Count all lines holding "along" in the data below and say the number, nothing more.

[[ SUPPLIED DATA, beginning ]]

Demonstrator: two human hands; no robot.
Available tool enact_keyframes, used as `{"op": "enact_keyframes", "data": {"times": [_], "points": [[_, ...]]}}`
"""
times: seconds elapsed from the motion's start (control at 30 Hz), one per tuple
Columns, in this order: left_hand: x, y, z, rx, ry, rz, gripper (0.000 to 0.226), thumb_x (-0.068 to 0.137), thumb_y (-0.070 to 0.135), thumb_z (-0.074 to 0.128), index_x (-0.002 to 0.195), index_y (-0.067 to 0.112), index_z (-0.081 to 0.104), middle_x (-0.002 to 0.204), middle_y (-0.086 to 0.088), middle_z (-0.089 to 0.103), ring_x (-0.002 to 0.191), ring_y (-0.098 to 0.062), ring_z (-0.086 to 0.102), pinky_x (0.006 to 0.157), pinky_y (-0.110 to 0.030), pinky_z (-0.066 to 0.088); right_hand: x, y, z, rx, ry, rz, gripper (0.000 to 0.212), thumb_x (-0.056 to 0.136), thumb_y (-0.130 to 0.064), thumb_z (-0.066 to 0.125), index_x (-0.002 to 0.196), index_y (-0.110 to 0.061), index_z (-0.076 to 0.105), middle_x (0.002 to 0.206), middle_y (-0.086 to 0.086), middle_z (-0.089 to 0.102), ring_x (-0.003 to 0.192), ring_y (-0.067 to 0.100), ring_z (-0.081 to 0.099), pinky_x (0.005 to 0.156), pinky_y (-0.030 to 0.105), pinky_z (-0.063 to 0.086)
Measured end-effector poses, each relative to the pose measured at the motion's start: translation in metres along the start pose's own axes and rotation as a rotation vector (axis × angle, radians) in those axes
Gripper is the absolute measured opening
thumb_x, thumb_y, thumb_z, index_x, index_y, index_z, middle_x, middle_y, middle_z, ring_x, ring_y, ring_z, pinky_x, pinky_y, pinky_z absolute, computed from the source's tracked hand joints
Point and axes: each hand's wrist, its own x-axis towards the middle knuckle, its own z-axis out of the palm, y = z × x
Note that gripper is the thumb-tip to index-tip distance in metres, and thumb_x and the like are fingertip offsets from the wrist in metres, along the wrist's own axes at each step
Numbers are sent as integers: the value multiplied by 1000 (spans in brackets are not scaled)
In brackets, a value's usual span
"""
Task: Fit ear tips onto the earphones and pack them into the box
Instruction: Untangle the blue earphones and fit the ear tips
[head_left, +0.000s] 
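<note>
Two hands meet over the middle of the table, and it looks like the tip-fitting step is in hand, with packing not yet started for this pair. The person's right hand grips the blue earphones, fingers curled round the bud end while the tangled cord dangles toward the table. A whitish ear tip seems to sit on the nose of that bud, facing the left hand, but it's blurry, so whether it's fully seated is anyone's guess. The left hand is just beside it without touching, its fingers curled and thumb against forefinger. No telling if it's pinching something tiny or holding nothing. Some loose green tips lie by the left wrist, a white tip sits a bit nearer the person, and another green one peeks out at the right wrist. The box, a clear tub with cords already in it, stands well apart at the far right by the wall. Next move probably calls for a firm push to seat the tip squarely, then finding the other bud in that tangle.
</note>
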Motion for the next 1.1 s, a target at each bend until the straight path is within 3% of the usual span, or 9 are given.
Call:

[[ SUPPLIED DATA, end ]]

## [TASK OUTPUT]
2